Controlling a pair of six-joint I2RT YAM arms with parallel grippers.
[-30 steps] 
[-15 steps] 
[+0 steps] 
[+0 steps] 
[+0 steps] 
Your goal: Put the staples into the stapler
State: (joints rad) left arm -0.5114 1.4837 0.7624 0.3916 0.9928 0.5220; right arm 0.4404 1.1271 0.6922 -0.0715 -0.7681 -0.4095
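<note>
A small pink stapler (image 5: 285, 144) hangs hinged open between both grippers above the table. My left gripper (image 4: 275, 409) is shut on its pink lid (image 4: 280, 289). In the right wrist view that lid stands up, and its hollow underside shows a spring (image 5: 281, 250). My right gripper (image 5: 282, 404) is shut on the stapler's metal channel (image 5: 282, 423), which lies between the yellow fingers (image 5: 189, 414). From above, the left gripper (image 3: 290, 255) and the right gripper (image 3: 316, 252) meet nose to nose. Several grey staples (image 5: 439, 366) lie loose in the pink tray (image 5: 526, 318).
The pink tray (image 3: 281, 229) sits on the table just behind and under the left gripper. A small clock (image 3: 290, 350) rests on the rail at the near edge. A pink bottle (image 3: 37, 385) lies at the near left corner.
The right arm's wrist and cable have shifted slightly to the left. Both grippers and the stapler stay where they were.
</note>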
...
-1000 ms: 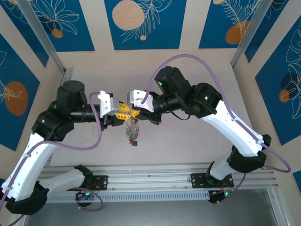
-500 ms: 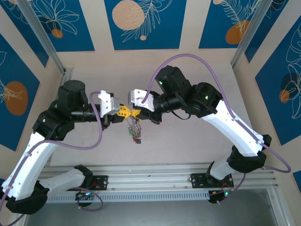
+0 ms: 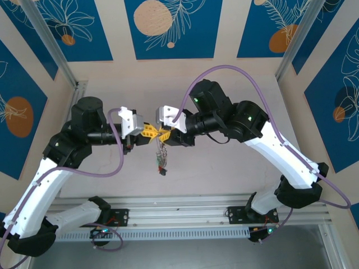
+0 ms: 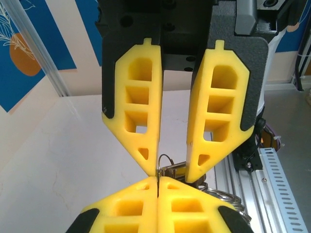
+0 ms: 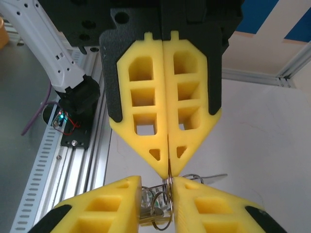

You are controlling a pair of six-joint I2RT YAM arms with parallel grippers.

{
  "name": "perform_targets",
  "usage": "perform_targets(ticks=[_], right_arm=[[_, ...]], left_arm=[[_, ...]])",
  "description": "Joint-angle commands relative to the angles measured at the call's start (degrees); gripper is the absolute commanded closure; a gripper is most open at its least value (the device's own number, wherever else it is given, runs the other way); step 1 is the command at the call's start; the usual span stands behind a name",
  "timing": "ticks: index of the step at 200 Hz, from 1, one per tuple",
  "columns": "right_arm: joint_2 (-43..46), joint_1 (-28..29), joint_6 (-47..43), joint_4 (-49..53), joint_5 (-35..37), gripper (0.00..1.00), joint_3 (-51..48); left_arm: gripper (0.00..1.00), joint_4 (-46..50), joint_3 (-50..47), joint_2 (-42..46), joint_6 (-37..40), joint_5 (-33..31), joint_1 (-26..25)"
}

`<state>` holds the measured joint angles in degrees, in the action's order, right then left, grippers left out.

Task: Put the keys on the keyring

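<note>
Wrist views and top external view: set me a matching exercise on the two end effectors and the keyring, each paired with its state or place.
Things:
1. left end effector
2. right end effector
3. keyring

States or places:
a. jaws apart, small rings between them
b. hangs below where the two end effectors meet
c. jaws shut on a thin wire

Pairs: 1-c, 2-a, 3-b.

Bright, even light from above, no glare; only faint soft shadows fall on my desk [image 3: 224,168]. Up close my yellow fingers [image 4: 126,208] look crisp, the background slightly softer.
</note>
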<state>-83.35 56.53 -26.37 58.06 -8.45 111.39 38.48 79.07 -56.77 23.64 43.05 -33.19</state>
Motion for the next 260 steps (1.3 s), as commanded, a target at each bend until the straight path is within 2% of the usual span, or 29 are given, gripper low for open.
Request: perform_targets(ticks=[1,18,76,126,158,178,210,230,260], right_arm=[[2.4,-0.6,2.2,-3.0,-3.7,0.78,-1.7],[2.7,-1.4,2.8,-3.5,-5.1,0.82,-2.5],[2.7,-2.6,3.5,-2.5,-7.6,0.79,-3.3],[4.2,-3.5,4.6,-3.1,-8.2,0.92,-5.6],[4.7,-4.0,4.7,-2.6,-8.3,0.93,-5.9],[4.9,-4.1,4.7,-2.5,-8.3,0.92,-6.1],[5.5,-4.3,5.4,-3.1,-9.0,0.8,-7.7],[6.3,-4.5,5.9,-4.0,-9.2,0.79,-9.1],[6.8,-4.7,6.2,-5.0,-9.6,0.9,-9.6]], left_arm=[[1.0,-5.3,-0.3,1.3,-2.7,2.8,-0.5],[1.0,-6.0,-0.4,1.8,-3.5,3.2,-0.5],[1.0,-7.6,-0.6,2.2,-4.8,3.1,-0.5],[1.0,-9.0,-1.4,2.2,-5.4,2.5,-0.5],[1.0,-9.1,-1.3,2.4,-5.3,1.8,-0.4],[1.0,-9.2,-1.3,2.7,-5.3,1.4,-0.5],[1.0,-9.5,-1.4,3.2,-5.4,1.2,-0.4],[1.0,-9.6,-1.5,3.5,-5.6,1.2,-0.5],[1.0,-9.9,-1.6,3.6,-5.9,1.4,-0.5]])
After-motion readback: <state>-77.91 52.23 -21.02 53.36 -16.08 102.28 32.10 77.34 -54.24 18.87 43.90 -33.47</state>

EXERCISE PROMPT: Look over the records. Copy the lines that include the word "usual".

ANSWER FOR THIS EXERCISE:
  "description": "Joint-angle commands relative to the angles measured at the call's start (degrees); gripper is the absolute commanded closure; a gripper is most open at its least value (the device's own number, wherever else it is given, runs the other way); step 1 is the command at the call's start; the usual span stands behind a name",
Motion for the next 260 steps (1.3 s), as commanded, a target at each bend until the straight path is within 2% of the usual span, or 29 are given, gripper low for open.

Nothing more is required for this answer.